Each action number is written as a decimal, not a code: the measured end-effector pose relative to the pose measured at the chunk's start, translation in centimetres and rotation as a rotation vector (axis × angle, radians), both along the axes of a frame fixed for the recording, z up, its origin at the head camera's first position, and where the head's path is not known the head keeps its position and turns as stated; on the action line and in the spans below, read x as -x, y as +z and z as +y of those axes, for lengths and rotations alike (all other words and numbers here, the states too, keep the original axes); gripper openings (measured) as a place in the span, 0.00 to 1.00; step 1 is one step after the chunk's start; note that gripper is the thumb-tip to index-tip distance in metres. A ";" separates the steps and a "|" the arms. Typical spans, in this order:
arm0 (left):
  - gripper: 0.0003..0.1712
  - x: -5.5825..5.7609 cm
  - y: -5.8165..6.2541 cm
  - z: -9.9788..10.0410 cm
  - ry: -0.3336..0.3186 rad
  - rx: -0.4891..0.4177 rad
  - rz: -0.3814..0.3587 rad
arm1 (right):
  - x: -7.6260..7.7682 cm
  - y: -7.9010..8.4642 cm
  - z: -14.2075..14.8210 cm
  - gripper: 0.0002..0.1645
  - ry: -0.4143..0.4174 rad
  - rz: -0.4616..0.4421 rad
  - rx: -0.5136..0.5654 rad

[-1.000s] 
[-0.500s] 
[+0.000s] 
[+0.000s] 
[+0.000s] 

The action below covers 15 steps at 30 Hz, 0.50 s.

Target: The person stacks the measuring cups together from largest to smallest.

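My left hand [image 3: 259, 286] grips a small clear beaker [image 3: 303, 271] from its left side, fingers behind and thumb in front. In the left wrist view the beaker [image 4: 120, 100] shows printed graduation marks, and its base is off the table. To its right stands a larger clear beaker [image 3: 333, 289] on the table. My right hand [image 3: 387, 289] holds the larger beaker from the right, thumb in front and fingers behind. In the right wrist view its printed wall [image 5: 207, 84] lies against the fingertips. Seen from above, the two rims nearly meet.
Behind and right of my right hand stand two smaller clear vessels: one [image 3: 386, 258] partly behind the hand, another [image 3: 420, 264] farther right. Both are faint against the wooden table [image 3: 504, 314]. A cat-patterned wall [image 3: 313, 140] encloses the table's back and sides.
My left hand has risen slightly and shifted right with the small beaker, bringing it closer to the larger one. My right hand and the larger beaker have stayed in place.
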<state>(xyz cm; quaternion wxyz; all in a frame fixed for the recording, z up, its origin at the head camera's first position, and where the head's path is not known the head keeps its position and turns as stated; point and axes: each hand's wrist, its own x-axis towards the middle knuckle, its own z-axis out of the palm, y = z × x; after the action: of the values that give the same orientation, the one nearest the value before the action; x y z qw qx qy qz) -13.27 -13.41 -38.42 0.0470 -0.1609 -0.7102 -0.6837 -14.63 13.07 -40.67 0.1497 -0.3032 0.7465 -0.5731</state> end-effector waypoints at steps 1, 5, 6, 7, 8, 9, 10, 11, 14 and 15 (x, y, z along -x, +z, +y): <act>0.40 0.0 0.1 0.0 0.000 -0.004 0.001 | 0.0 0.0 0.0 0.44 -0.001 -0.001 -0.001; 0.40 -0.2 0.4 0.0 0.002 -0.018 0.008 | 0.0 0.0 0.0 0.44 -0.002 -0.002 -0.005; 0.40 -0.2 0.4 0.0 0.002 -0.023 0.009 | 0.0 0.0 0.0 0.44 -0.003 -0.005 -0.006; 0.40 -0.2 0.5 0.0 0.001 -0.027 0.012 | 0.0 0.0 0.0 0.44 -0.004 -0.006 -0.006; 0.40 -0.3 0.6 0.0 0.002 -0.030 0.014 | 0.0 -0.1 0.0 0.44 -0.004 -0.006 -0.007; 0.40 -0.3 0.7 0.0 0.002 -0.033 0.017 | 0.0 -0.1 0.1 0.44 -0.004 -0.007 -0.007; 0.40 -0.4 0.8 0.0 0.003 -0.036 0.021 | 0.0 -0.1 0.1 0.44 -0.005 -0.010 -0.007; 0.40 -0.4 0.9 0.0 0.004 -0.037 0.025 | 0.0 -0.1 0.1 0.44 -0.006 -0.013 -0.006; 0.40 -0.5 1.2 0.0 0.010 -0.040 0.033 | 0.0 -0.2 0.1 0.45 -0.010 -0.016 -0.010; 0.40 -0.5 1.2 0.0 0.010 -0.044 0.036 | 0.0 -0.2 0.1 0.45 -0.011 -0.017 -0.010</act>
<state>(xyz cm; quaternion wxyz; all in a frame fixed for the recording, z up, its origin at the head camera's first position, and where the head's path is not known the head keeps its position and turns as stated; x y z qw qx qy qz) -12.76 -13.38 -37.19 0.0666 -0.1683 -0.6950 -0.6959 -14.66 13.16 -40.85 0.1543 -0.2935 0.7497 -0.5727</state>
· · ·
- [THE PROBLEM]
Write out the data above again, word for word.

- [COMPLETED EXERCISE]
Each action number is written as a decimal, not a code: the measured end-effector pose relative to the pose measured at the chunk's start, translation in centimetres and rotation as a rotation vector (axis × angle, radians), both along the axes of a frame fixed for the recording, z up, its origin at the head camera's first position, and where the head's path is not known the head keeps its position and turns as stated; on the action line and in the spans below, read x as -x, y as +z and z as +y of those axes, for lengths and rotations alike (all other words and numbers here, the states too, keep the original axes); gripper openings (measured) as a place in the span, 0.00 to 1.00; step 1 is one step after the chunk's start; note that gripper is the thumb-tip to index-tip distance in metres. A ";" separates the steps and a "|" the arms. Typical spans, in this order:
arm0 (left):
  - gripper: 0.0003..0.1712
  - x: -5.5825..5.7609 cm
  - y: -5.8165..6.2541 cm
  - z: -9.9788..10.0410 cm
  - ry: -0.3336..0.3186 rad
  - rx: -0.4891..0.4177 rad
  - rz: -0.3814..0.3587 rad
arm1 (right):
  - x: -7.6260..7.7682 cm
  - y: -7.9010..8.4642 cm
  - z: -14.2075..14.8210 cm
  - gripper: 0.0002..0.1645
  - ry: -0.4143..0.4174 rad
  - rz: -0.4616..0.4421 rad
  - rx: -0.5136..0.5654 rad

[-1.000s] 
[-0.500s] 
[+0.000s] 
[+0.000s] 
[+0.000s] 

The action below covers 15 steps at 30 Hz, 0.50 s.

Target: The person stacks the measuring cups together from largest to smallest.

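My left hand [image 3: 259, 286] grips a small clear beaker [image 3: 303, 271] from its left side, fingers behind and thumb in front. In the left wrist view the beaker [image 4: 120, 100] shows printed graduation marks, and its base is off the table. To its right stands a larger clear beaker [image 3: 333, 289] on the table. My right hand [image 3: 387, 289] holds the larger beaker from the right, thumb in front and fingers behind. In the right wrist view its printed wall [image 5: 207, 84] lies against the fingertips. Seen from above, the two rims nearly meet.
Behind and right of my right hand stand two smaller clear vessels: one [image 3: 386, 258] partly behind the hand, another [image 3: 420, 264] farther right. Both are faint against the wooden table [image 3: 504, 314]. A cat-patterned wall [image 3: 313, 140] encloses the table's back and sides.
My left hand has risen slightly and shifted right with the small beaker, bringing it closer to the larger one. My right hand and the larger beaker have stayed in place.
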<state>(xyz cm; quaternion wxyz; all in a frame fixed for the recording, z up, its origin at the head camera's first position, and where the head's path is not known the head keeps its position and turns as stated; point and axes: each hand's wrist, its own x-axis towards the middle knuckle, its own z-axis out of the palm, y = z × x; after the action: of the values that give the same orientation, the one nearest the value before the action; x y z qw qx qy qz) -13.27 -13.41 -38.42 0.0470 -0.1609 -0.7102 -0.6837 -14.63 13.07 -40.67 0.1497 -0.3032 0.7465 -0.5731</state> end-effector waypoints at steps 1, 5, 6, 7, 8, 9, 10, 11, 14 and 15 (x, y, z along -x, +z, +y): <act>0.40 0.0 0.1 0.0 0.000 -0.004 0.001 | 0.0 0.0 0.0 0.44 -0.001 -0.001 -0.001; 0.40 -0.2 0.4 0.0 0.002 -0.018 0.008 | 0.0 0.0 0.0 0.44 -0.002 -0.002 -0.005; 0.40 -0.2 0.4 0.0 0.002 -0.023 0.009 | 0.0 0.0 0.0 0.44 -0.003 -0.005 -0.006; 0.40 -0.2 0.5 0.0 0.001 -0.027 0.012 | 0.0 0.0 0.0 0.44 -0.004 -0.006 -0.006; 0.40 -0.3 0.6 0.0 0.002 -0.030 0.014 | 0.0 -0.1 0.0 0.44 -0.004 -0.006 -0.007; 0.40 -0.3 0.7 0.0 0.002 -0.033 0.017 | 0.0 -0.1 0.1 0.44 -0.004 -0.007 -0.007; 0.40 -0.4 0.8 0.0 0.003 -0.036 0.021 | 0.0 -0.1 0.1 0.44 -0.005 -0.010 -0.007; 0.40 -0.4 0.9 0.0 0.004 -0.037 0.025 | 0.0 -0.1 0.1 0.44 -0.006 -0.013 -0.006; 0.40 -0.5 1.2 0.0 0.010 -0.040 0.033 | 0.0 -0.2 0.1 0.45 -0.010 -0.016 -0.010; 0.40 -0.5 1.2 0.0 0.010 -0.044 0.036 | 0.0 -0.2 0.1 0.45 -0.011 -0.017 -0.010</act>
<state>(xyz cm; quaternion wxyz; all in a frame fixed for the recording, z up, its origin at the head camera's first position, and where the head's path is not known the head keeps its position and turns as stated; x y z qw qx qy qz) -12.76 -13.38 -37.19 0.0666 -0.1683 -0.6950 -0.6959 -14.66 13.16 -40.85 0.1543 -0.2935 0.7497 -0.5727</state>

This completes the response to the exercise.